Education and local government bear the brunt of Gov. Scott Walker's first budget, a reform-minded plan that cuts about $1 billion in state aid and prevents officials from raising taxes to make up the difference.
In a prepared address to the Legislature Tuesday, Walker rolled out his vision of government for the next two years and promised the hardships facing Wisconsin will not last forever.
"Too many politicians have failed to tell the truth about our financial crisis," Walker told the crowd gathered in the Assembly chamber. "The facts are clear: Wisconsin is broke and it's time to start paying our bills today — so our kids are not stuck with even bigger bills tomorrow."
Wisconsin has a projected $3.6 billion deficit. The governor campaigned on a promise of fiscal discipline, and for the most part, he delivered a spending plan that matched his rhetoric.
The $59 billion budget — which includes federal revenue, fees and state taxes — represents a 6.7 percent reduction from the current budget. State funding makes up $28.7 billion in state funding, a 1.4 percent increase over the previous two-year spending plan.
At the same time, Walker said his plan also reduces the perennial imbalance between revenue and spending commitments — known as the structural deficit — by some 90 percent by 2013, from $2.5 billion to $250 million.
To accomplish this, the governor proposed reducing state aids to schools by $834 million over the next two years, a 7.9 percent reduction. Perhaps more significantly, the budget also reduces school district revenue limits by 5.5 percent, preventing local officials from using property taxes to make up the difference.
Walker takes the same approach to technical colleges, where he proposes to reduce state aid by $71.6 million but will not let the colleges raise property taxes above the 2010-11 level.
The UW System also takes a significant hit. Walker wants to cut $250 million from the System, to be split between UW-Madison and the other campuses.
"What the Governor has proposed is nearly $1.5 billion in devastating cuts to public schools, local fire and police protection, and the University of Wisconsin," said Senate Minority Leader Mark Miller, D-Monona, one of the 14 Democratic senators who fled to Illinois nearly two weeks ago to avoid voting on a precursor bill to plug a hole in the current budget.
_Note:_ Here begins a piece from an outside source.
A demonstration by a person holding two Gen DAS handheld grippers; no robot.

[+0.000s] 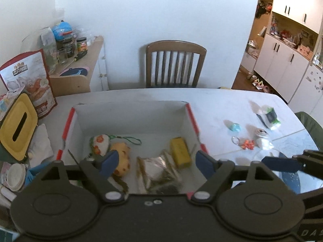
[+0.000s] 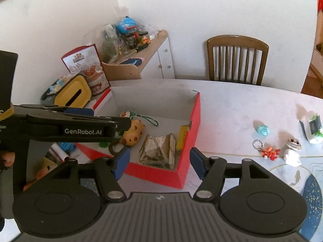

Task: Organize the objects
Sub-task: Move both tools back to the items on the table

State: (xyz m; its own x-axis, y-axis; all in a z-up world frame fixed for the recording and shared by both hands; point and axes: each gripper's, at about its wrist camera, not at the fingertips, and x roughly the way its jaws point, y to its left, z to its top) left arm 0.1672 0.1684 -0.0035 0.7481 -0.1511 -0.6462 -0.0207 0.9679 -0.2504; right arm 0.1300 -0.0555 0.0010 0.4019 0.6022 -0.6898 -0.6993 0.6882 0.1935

That bill, which seeks to eliminate collective bargaining rights for most state employees, has been the focus of more than two weeks of intense protests, which have threatened to eclipse the even larger two-year spending bill introduced Tuesday.
Walker's budget also hits local municipalities and counties hard, reducing their local aid by $96 million, an 11.6 percent reduction.
Making good on promises
The proposal does not come as a surprise. Rumors of the harsh cuts have been whispered around the state for weeks. Walker himself has more than hinted at what he was planning.
"We ran on this for the past two years," said Assembly Speaker Jeff Fitzgerald, R-Horicon. "We said if we got back in power we were going to change things. We said we were going to solve a budget deficit."
Walker's controversial budget repair bill would allow local officials to save money by diverting more money from employees' paychecks for health insurance and pensions. Those changes would be the equivalent of a 5.2 percent pay cut for a public worker making $40,000 a year.
Walker said the changes in collective bargaining alone would more than make up for the cuts he proposes. But many of his critics predict his budget will actually result in job losses for public sector workers, the opposite of the governor's promise of bringing 250,000 jobs to the state.
"It changes the state motto to ‘Backwards,' said State Rep. Brett Hulsey, D-Madison. "There will be layoffs, thousands of them."
Rep. Tamara Grigsby, D-Milwaukee, likened it to war.
"Gov. Walker is officially waging war on Wisconsin families," she said. "Far from reform, this budget will only add to Republicans' ongoing assault on working families and Wisconsin values."
Spending up elsewhere
Not every department faces tough times. Some areas of state spending will prosper.
Walker sets aside nearly $200 million for the Wisconsin Economic Development Corporation, Walker's public-private hybrid replacement for the state Department of Commerce.
And the governor boosts transportation spending from about $5.4 billion in 2009-11 to $5.7 billion, and ends raids on the transportation fund for non-transportation-related spending.
The state has about $700 million in annual unmet transportation needs. Meanwhile, Wisconsin has in the past eight years raided its transportation fund for $1.3 billion to pay for other state programs. It has borrowed $1 billion to offset the loss, leaving a $300 million shortfall.
Senate President Mike Ellis, R-Neenah, praised Walker's proposal.
"It's the first budget we've had in 12 years that actually is going to be a balanced budget without any funny money," Ellis said.